On remarquera, dans la vallée de la Durèze ou de Chagnon, le tracé du siphon qui la traversait et celui des deux conduites latérales au ruisseau.

M. de Gasparin a Indiqué par le signe : I : cinq points où Il a constaté les restes de ces conduites, deux sur celle de la rive droite et trois sur celle de la rive gauche. L’inscription a été trouvée à peu près à moitié distance entre le village de Chagnon et le point :I: le plus rapproché. L’endroit où elle était enfouie est certainement très près de la conduite; mais comme cette conduite n’a pas été rencontrée là, et que la pierre était renversée, on ne peut rien conclure de précis quant à la largeur de la bande de protection dont cette pierre indiquait la limite.

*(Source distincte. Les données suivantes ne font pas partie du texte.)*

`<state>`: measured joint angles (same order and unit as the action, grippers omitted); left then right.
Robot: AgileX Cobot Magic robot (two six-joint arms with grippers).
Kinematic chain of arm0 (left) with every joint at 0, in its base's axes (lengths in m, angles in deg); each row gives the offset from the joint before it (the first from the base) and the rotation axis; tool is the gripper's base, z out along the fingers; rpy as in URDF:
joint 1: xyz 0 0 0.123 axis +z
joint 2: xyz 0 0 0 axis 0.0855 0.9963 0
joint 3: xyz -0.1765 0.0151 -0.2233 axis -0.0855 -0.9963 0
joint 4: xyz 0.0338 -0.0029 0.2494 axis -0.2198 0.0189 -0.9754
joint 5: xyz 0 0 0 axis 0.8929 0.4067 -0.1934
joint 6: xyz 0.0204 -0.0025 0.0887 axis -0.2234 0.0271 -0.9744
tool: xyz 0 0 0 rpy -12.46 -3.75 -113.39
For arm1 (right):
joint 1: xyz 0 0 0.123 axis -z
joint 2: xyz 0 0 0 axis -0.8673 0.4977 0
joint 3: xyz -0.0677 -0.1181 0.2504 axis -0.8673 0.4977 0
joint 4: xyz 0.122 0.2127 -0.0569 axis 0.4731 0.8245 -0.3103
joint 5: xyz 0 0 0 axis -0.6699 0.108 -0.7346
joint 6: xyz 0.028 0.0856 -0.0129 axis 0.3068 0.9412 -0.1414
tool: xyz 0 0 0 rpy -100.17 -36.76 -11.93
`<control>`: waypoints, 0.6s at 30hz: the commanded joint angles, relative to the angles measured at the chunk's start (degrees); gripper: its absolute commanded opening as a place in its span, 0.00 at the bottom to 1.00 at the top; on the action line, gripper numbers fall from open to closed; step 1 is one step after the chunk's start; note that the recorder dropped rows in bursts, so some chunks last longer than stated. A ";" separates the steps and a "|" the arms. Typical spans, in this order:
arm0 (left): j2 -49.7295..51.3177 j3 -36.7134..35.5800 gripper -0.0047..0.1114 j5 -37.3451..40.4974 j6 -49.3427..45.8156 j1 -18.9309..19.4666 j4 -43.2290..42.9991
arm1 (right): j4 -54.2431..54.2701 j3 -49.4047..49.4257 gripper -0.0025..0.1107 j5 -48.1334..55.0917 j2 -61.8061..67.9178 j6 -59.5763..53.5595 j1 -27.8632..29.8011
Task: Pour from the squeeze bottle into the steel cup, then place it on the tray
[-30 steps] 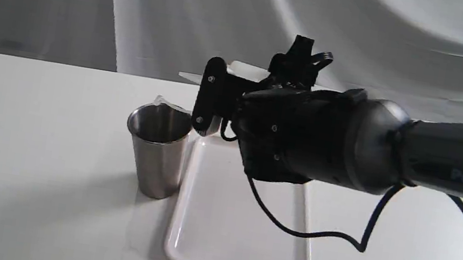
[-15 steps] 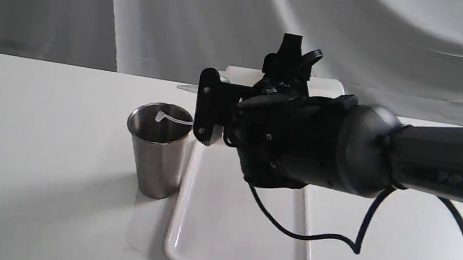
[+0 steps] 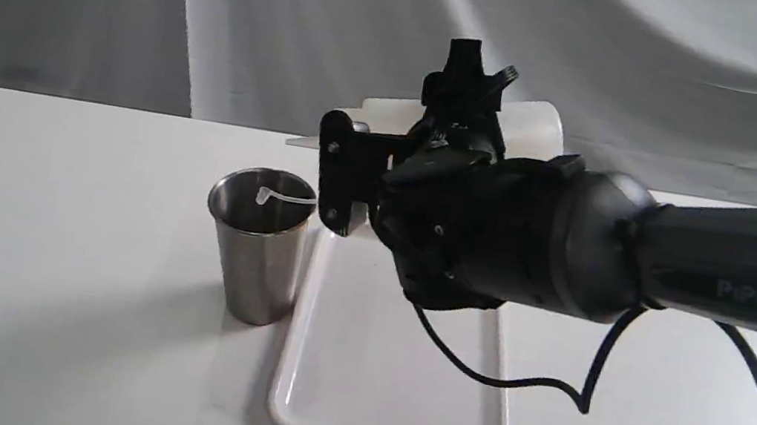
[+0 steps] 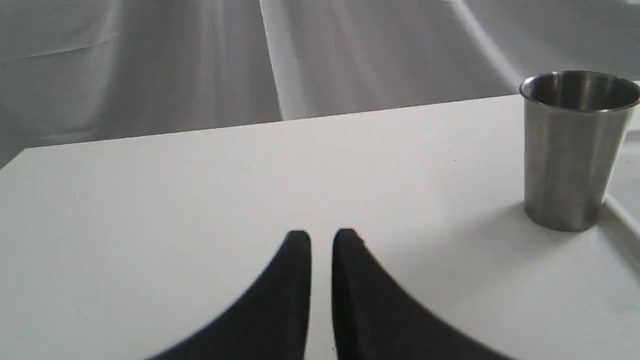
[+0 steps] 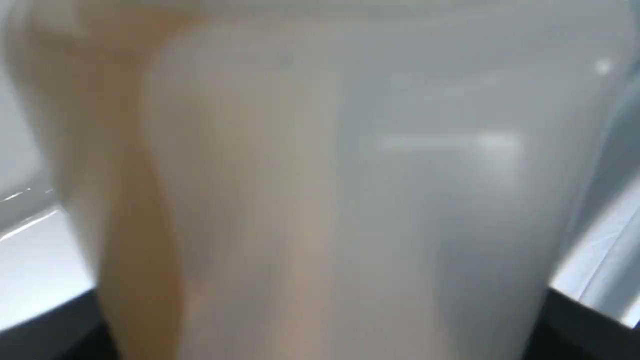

Le plan de M. de Gasparin porte une ligne ponctuée à peu près parallèle à l’aqueduc principal et interrompue vers le passage des ruisseaux ; cette ligne ponctuée porte l’indication, « tranchées supérieures » .M. de Gasparin (1), au moyen de nivellements soigneusement faits, a retrouvé les vestiges de cette tranchée, sur beaucoup de points où elle n’était plus apparente à la surface du sol, mais à partir seulement de la Varizelle, près de la naissance du grand aqueduc, jusqu’au delà du vallon de la Durèze; il ne l’a plus rencontrée entre ce dernier point et Lyon. Cette tranchée est tout à fait distincte des deux conduites de la vallée de Chagnon. M. de Gasparin (1b) voit là un tracé primitif d’essai pour le grand aqueduc, tracé auquel on aurait renoncé parce que ce système de canal, suivant les sinuosités des vallées, aurait doublé la longueur totale de l’ouvrage.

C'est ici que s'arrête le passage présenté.